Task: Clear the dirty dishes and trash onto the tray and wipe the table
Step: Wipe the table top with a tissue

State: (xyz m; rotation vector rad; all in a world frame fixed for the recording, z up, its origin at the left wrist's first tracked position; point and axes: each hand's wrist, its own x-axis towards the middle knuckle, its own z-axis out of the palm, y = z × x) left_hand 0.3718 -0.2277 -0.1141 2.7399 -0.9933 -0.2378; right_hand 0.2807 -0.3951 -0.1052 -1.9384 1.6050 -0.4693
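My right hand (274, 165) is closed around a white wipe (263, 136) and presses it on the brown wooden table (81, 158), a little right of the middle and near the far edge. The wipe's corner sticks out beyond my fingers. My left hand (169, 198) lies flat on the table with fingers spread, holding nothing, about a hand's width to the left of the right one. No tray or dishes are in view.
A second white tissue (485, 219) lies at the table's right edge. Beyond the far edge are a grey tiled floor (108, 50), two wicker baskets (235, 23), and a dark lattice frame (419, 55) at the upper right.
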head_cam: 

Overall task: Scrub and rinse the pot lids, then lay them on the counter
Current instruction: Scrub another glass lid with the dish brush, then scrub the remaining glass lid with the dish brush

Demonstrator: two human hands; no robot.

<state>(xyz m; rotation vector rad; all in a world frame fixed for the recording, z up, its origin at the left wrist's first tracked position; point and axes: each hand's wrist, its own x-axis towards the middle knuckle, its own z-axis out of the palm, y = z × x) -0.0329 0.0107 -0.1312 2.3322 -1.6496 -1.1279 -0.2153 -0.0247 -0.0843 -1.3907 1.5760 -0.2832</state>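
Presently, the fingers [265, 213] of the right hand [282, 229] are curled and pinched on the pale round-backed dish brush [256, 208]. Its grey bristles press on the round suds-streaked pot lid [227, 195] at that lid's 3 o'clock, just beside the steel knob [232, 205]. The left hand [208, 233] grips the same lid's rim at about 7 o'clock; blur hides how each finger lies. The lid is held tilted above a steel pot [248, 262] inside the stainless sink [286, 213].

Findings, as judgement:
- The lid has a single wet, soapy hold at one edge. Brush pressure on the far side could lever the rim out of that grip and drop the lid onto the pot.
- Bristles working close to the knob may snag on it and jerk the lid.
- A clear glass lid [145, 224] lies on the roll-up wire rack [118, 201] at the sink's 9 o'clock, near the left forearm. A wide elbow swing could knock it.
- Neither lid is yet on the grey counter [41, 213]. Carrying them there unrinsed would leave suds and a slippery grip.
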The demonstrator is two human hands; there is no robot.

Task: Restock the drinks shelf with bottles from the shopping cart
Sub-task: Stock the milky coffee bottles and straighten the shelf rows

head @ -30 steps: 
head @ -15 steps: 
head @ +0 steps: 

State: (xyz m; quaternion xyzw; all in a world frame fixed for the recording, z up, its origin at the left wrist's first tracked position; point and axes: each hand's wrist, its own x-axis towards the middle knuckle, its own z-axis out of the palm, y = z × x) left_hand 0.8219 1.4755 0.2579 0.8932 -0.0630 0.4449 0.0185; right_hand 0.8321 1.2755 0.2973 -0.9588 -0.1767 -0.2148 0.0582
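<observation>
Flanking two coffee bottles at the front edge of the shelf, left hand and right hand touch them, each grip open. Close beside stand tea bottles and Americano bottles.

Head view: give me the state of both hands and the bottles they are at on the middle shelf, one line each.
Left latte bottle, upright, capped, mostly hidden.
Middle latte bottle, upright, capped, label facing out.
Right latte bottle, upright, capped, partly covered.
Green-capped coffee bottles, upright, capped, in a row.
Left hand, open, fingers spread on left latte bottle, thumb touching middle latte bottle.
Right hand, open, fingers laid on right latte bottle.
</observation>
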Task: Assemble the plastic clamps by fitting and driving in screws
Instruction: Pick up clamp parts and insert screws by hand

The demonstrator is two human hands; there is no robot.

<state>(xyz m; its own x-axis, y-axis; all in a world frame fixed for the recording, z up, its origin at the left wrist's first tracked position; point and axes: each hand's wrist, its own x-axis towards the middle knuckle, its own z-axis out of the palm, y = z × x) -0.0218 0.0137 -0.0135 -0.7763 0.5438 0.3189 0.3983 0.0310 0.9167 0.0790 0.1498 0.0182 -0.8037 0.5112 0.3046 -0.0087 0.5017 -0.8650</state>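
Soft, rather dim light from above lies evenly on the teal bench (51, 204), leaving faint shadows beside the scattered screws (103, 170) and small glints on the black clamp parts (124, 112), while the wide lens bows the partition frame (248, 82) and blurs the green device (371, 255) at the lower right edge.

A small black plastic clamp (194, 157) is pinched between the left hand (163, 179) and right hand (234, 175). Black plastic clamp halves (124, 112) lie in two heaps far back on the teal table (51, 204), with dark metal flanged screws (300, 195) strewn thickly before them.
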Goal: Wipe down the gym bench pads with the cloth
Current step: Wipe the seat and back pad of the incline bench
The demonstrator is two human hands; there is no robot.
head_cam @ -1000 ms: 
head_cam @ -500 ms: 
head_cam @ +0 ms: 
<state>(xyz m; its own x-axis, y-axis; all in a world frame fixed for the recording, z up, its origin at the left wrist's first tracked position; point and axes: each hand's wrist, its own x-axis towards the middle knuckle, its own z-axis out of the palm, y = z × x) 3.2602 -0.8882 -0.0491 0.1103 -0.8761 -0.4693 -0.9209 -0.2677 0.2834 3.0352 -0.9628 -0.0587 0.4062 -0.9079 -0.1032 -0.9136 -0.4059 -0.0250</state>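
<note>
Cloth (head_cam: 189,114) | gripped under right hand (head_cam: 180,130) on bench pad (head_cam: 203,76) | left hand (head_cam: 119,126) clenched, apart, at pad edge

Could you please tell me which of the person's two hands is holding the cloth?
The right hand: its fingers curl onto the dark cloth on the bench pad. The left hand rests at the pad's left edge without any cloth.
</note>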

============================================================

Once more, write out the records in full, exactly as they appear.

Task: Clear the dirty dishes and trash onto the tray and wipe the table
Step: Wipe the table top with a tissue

State: (xyz m; rotation vector rad; all in a world frame fixed for the recording, z up, its origin at the left wrist's first tracked position; point and axes: each hand's wrist, its own x-axis towards the middle knuckle, its own z-axis out of the palm, y = z × x) left_hand 0.3718 -0.2277 -0.1141 2.7399 -0.9933 -0.2378; right_hand 0.2807 -0.3951 -0.1052 -1.9384 1.6050 -0.4693
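My right hand (274, 165) is closed around a white wipe (263, 136) and presses it on the brown wooden table (81, 158), a little right of the middle and near the far edge. The wipe's corner sticks out beyond my fingers. My left hand (169, 198) lies flat on the table with fingers spread, holding nothing, about a hand's width to the left of the right one. No tray or dishes are in view.
A second white tissue (485, 219) lies at the table's right edge. Beyond the far edge are a grey tiled floor (108, 50), two wicker baskets (235, 23), and a dark lattice frame (419, 55) at the upper right.
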head_cam: 

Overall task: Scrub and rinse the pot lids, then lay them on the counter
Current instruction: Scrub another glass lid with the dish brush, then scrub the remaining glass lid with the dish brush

Demonstrator: two human hands; no robot.

<state>(xyz m; rotation vector rad; all in a world frame fixed for the recording, z up, its origin at the left wrist's first tracked position; point and axes: each hand's wrist, its own x-axis towards the middle knuckle, its own z-axis out of the palm, y = z × x) -0.0329 0.0107 -0.1312 2.3322 -1.6496 -1.1279 -0.2153 -0.0247 -0.0843 -1.3907 1.5760 -0.2832</state>
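Presently, the fingers [265, 213] of the right hand [282, 229] are curled and pinched on the pale round-backed dish brush [256, 208]. Its grey bristles press on the round suds-streaked pot lid [227, 195] at that lid's 3 o'clock, just beside the steel knob [232, 205]. The left hand [208, 233] grips the same lid's rim at about 7 o'clock; blur hides how each finger lies. The lid is held tilted above a steel pot [248, 262] inside the stainless sink [286, 213].

Findings, as judgement:
- The lid has a single wet, soapy hold at one edge. Brush pressure on the far side could lever the rim out of that grip and drop the lid onto the pot.
- Bristles working close to the knob may snag on it and jerk the lid.
- A clear glass lid [145, 224] lies on the roll-up wire rack [118, 201] at the sink's 9 o'clock, near the left forearm. A wide elbow swing could knock it.
- Neither lid is yet on the grey counter [41, 213]. Carrying them there unrinsed would leave suds and a slippery grip.
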The demonstrator is two human hands; there is no robot.

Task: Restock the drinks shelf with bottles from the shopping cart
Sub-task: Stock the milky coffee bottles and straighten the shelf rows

head @ -30 steps: 
head @ -15 steps: 
head @ +0 steps: 

State: (xyz m; quaternion xyzw; all in a world frame fixed for the recording, z up, its origin at the left wrist's first tracked position; point and axes: each hand's wrist, its own x-axis towards the middle knuckle, its own z-axis out of the palm, y = z × x) left_hand 0.8219 1.4755 0.2579 0.8932 -0.0630 0.4449 0.0185; right_hand 0.8321 1.2755 0.2973 -0.9588 -0.1767 -0.2148 0.0582
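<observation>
Flanking two coffee bottles at the front edge of the shelf, left hand and right hand touch them, each grip open. Close beside stand tea bottles and Americano bottles.

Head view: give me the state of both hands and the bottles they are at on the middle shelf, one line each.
Left latte bottle, upright, capped, mostly hidden.
Middle latte bottle, upright, capped, label facing out.
Right latte bottle, upright, capped, partly covered.
Green-capped coffee bottles, upright, capped, in a row.
Left hand, open, fingers spread on left latte bottle, thumb touching middle latte bottle.
Right hand, open, fingers laid on right latte bottle.
</observation>
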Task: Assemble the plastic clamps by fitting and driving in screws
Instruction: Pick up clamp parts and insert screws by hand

The demonstrator is two human hands; there is no robot.

<state>(xyz m; its own x-axis, y-axis; all in a world frame fixed for the recording, z up, its origin at the left wrist's first tracked position; point and axes: each hand's wrist, its own x-axis towards the middle knuckle, its own z-axis out of the palm, y = z × x) -0.0218 0.0137 -0.0135 -0.7763 0.5438 0.3189 0.3983 0.0310 0.9167 0.0790 0.1498 0.0182 -0.8037 0.5112 0.3046 -0.0087 0.5017 -0.8650</state>
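Soft, rather dim light from above lies evenly on the teal bench (51, 204), leaving faint shadows beside the scattered screws (103, 170) and small glints on the black clamp parts (124, 112), while the wide lens bows the partition frame (248, 82) and blurs the green device (371, 255) at the lower right edge.

A small black plastic clamp (194, 157) is pinched between the left hand (163, 179) and right hand (234, 175). Black plastic clamp halves (124, 112) lie in two heaps far back on the teal table (51, 204), with dark metal flanged screws (300, 195) strewn thickly before them.
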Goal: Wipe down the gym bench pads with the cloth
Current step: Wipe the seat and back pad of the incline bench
The demonstrator is two human hands; there is no robot.
head_cam @ -1000 ms: 
head_cam @ -500 ms: 
head_cam @ +0 ms: 
<state>(xyz m; its own x-axis, y-axis; all in a world frame fixed for the recording, z up, its origin at the left wrist's first tracked position; point and axes: each hand's wrist, its own x-axis towards the middle knuckle, its own z-axis out of the palm, y = z × x) 3.2602 -0.8882 -0.0491 0.1103 -0.8761 -0.4693 -0.9209 -0.2677 0.2834 3.0352 -0.9628 -0.0587 0.4062 -0.9079 -0.1032 -0.9136 -0.4059 -0.0250</state>
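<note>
Cloth (head_cam: 189,114) | gripped under right hand (head_cam: 180,130) on bench pad (head_cam: 203,76) | left hand (head_cam: 119,126) clenched, apart, at pad edge

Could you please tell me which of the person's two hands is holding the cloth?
The right hand: its fingers curl onto the dark cloth on the bench pad. The left hand rests at the pad's left edge without any cloth.
</note>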

Nothing else remains for the exercise.